● **Required work**: Every line below should be copied exactly; drop the pictures.

(Collected data)
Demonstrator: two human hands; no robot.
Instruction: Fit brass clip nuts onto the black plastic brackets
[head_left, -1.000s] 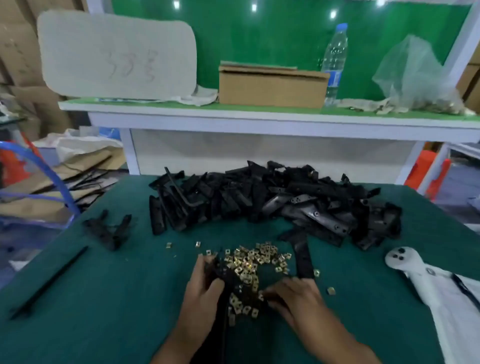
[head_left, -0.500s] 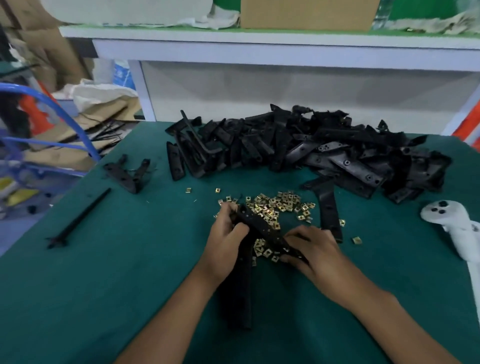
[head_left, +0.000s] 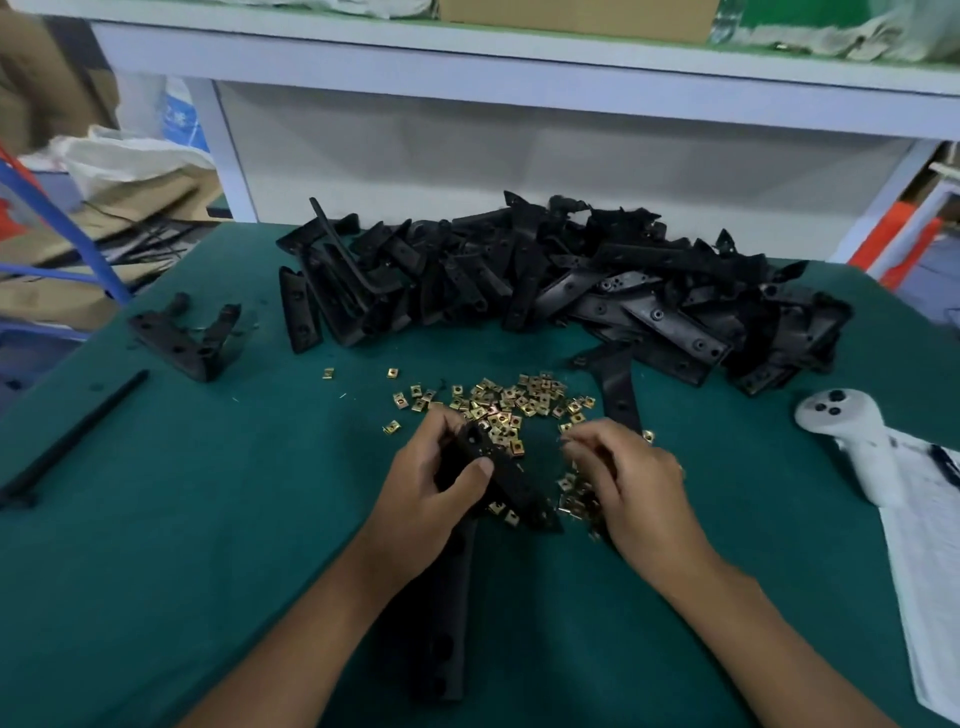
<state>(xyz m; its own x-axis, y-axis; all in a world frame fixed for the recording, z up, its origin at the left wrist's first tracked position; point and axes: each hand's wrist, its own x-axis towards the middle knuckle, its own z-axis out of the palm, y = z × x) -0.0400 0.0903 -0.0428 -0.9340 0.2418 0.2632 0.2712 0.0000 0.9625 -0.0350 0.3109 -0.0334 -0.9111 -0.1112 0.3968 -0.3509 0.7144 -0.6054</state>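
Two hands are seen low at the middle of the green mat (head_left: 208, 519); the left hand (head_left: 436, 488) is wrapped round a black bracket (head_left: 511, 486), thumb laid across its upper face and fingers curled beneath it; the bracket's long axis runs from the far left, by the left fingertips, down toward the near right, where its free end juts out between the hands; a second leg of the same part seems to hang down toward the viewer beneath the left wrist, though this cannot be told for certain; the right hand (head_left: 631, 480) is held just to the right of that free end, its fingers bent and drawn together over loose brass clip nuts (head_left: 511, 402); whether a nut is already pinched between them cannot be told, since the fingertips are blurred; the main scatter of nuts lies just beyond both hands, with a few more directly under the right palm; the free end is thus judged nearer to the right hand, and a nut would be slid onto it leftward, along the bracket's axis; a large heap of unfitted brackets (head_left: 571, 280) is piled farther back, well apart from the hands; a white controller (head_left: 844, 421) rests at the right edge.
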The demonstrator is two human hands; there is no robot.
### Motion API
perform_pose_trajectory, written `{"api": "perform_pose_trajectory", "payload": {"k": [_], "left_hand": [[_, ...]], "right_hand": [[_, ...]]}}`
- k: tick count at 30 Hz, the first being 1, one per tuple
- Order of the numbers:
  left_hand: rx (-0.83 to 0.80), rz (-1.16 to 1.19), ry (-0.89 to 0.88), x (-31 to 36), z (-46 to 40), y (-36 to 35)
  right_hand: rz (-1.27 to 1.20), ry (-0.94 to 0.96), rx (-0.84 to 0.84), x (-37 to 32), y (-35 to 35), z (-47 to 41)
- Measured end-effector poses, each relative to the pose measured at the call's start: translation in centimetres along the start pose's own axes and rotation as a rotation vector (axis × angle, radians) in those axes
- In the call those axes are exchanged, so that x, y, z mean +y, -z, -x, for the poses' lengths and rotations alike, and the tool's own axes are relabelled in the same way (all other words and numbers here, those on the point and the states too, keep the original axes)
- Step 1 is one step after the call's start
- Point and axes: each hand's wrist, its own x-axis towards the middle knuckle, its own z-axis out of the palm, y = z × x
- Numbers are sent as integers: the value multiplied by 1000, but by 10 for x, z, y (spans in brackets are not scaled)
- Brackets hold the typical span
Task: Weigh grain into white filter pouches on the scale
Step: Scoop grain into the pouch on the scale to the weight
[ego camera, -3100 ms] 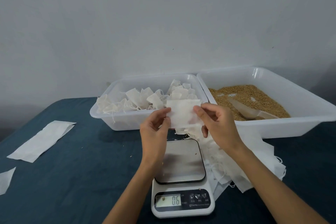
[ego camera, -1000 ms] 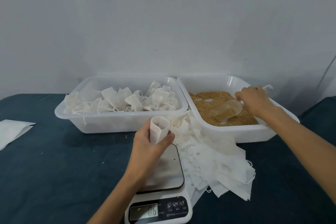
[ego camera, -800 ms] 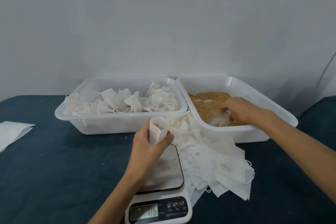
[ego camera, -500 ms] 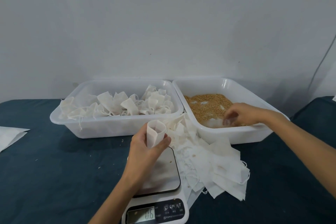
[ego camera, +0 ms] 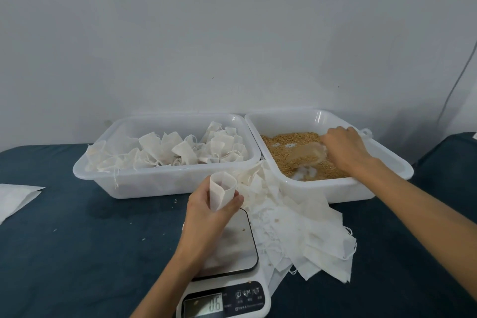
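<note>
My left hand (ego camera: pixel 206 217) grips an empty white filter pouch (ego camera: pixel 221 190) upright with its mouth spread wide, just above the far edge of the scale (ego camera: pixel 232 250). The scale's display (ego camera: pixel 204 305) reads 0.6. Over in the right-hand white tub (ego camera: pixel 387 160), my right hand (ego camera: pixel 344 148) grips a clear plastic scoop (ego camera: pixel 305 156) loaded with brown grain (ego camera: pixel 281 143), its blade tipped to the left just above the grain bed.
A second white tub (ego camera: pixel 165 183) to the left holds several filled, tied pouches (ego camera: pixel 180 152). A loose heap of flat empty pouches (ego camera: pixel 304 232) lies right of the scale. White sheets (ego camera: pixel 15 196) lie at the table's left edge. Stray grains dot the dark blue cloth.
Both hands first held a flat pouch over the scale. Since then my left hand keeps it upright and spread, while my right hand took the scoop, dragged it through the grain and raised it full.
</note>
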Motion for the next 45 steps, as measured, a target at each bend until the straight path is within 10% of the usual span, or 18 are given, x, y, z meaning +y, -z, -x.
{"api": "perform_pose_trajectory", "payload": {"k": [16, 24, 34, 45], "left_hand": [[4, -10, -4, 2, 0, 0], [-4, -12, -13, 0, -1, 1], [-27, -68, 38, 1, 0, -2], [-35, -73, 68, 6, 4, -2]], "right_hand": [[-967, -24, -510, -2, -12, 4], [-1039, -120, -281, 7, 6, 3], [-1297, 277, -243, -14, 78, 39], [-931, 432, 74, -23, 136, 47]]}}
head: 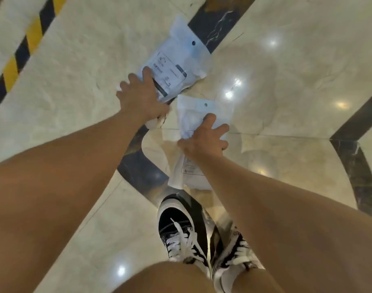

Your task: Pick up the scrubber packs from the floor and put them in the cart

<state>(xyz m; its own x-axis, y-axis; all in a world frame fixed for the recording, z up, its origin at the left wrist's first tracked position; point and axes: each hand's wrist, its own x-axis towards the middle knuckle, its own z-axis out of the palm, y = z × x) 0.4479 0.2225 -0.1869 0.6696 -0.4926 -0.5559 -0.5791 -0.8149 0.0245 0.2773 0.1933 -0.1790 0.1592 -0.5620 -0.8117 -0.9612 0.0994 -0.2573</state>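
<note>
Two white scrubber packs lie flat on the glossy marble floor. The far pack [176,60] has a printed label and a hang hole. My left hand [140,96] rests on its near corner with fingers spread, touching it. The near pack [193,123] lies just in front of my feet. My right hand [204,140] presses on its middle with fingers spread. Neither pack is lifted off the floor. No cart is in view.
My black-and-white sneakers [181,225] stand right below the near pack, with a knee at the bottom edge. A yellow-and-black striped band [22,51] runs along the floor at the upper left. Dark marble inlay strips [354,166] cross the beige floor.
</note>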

● **Output of the task**:
Demonstrator: two human hands; no robot.
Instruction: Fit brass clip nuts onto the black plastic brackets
[head_left, -1.000s] 
[head_left, -0.500s] 
[head_left, +0.000s] 
<state>(xyz m; its own x-axis, y-axis; all in a world frame fixed for the recording, z up, its origin at the left wrist's first tracked position; point and axes: each hand's wrist, its own x-axis towards the middle knuckle, its own z-axis out of the palm, y = z × x) -0.0400 0.0903 -0.0428 -0.9340 0.2418 0.2632 0.2712 0.0000 0.9625 -0.0350 0.3109 -0.0334 -0.9111 -0.1112 0.3968 -0.3509 0.7144 -0.6054</state>
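Two hands are seen low at the middle of the green mat (head_left: 208, 519); the left hand (head_left: 436, 488) is wrapped round a black bracket (head_left: 511, 486), thumb laid across its upper face and fingers curled beneath it; the bracket's long axis runs from the far left, by the left fingertips, down toward the near right, where its free end juts out between the hands; a second leg of the same part seems to hang down toward the viewer beneath the left wrist, though this cannot be told for certain; the right hand (head_left: 631, 480) is held just to the right of that free end, its fingers bent and drawn together over loose brass clip nuts (head_left: 511, 402); whether a nut is already pinched between them cannot be told, since the fingertips are blurred; the main scatter of nuts lies just beyond both hands, with a few more directly under the right palm; the free end is thus judged nearer to the right hand, and a nut would be slid onto it leftward, along the bracket's axis; a large heap of unfitted brackets (head_left: 571, 280) is piled farther back, well apart from the hands; a white controller (head_left: 844, 421) rests at the right edge.
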The demonstrator is two human hands; there is no robot.
### Motion API
perform_pose_trajectory, written `{"api": "perform_pose_trajectory", "payload": {"k": [_], "left_hand": [[_, ...]], "right_hand": [[_, ...]]}}`
- k: tick count at 30 Hz, the first being 1, one per tuple
- Order of the numbers:
  left_hand: rx (-0.83 to 0.80), rz (-1.16 to 1.19), ry (-0.89 to 0.88), x (-31 to 36), z (-46 to 40), y (-36 to 35)
  right_hand: rz (-1.27 to 1.20), ry (-0.94 to 0.96), rx (-0.84 to 0.84), x (-37 to 32), y (-35 to 35), z (-47 to 41)
- Measured end-effector poses, each relative to the pose measured at the call's start: translation in centimetres along the start pose's own axes and rotation as a rotation vector (axis × angle, radians) in those axes
- In the call those axes are exchanged, so that x, y, z mean +y, -z, -x, for the poses' lengths and rotations alike, and the tool's own axes are relabelled in the same way (all other words and numbers here, those on the point and the states too, keep the original axes)
- Step 1 is one step after the call's start
- Point and axes: each hand's wrist, its own x-axis towards the middle knuckle, its own z-axis out of the palm, y = z × x
- Numbers are sent as integers: the value multiplied by 1000, but by 10 for x, z, y (spans in brackets are not scaled)
- Brackets hold the typical span
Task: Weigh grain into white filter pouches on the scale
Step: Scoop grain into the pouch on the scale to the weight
[ego camera, -3100 ms] 
[ego camera, -1000 ms] 
[ego camera, -800 ms] 
[ego camera, -500 ms] 
[ego camera, +0 ms] 
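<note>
My left hand (ego camera: pixel 206 217) grips an empty white filter pouch (ego camera: pixel 221 190) upright with its mouth spread wide, just above the far edge of the scale (ego camera: pixel 232 250). The scale's display (ego camera: pixel 204 305) reads 0.6. Over in the right-hand white tub (ego camera: pixel 387 160), my right hand (ego camera: pixel 344 148) grips a clear plastic scoop (ego camera: pixel 305 156) loaded with brown grain (ego camera: pixel 281 143), its blade tipped to the left just above the grain bed.
A second white tub (ego camera: pixel 165 183) to the left holds several filled, tied pouches (ego camera: pixel 180 152). A loose heap of flat empty pouches (ego camera: pixel 304 232) lies right of the scale. White sheets (ego camera: pixel 15 196) lie at the table's left edge. Stray grains dot the dark blue cloth.
Both hands first held a flat pouch over the scale. Since then my left hand keeps it upright and spread, while my right hand took the scoop, dragged it through the grain and raised it full.
</note>
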Motion for the next 45 steps, as measured, a target at each bend until the straight path is within 10% of the usual span, or 18 are given, x, y, z meaning +y, -z, -x.
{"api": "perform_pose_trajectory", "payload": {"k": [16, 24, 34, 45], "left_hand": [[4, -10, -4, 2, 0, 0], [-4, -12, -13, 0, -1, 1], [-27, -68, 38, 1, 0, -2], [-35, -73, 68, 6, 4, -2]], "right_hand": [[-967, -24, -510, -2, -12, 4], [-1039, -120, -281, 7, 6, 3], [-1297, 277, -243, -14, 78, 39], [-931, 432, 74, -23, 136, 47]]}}
head: 

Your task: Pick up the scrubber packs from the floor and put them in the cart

<state>(xyz m; its own x-axis, y-axis; all in a world frame fixed for the recording, z up, its origin at the left wrist's first tracked position; point and axes: each hand's wrist, its own x-axis towards the middle knuckle, its own z-axis out of the palm, y = z × x) 0.4479 0.2225 -0.1869 0.6696 -0.4926 -0.5559 -0.5791 -0.8149 0.0245 0.2773 0.1933 -0.1790 0.1592 -0.5620 -0.8117 -0.9612 0.0994 -0.2573</state>
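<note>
Two white scrubber packs lie flat on the glossy marble floor. The far pack [176,60] has a printed label and a hang hole. My left hand [140,96] rests on its near corner with fingers spread, touching it. The near pack [193,123] lies just in front of my feet. My right hand [204,140] presses on its middle with fingers spread. Neither pack is lifted off the floor. No cart is in view.
My black-and-white sneakers [181,225] stand right below the near pack, with a knee at the bottom edge. A yellow-and-black striped band [22,51] runs along the floor at the upper left. Dark marble inlay strips [354,166] cross the beige floor.
</note>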

No further output is needed here.